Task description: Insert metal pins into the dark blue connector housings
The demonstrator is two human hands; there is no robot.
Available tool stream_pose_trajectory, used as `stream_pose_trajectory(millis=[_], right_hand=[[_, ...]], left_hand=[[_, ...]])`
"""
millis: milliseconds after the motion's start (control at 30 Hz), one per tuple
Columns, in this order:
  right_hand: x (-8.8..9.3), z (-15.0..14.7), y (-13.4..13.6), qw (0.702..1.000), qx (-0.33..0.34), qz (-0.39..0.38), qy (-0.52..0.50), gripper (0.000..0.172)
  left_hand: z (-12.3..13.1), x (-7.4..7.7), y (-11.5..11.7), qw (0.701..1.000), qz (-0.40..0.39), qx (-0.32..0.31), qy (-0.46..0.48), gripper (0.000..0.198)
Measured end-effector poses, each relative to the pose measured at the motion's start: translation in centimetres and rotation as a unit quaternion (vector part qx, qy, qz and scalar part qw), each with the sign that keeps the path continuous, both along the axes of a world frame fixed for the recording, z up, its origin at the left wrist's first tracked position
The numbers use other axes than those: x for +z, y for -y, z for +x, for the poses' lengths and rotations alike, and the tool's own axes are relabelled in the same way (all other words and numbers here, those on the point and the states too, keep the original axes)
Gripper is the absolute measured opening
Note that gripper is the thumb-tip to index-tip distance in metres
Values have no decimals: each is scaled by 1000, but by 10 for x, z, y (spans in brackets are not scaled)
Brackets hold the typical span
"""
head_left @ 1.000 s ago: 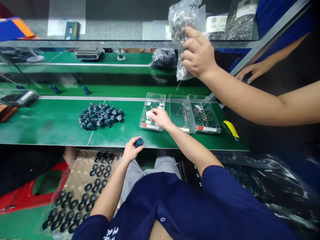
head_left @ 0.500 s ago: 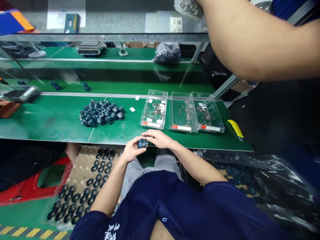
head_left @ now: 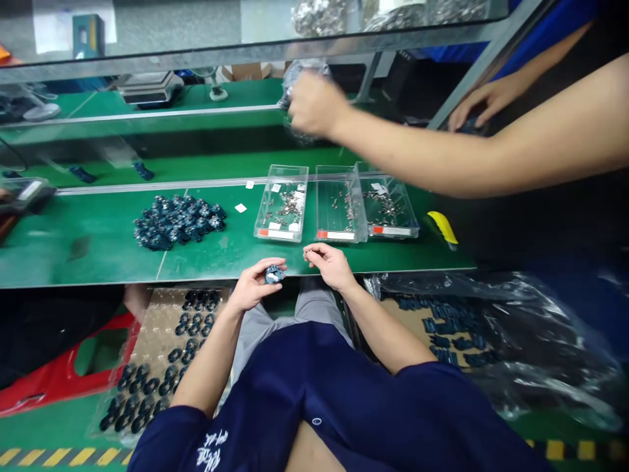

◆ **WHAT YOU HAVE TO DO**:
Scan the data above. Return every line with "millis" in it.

◆ **EXPECTED OUTPUT**:
Available tool stream_pose_trajectory, used as `stream_pose_trajectory(millis=[_], right_hand=[[_, ...]], left_hand=[[_, ...]])`
millis: milliseconds after the motion's start (control at 30 Hz), one per tuple

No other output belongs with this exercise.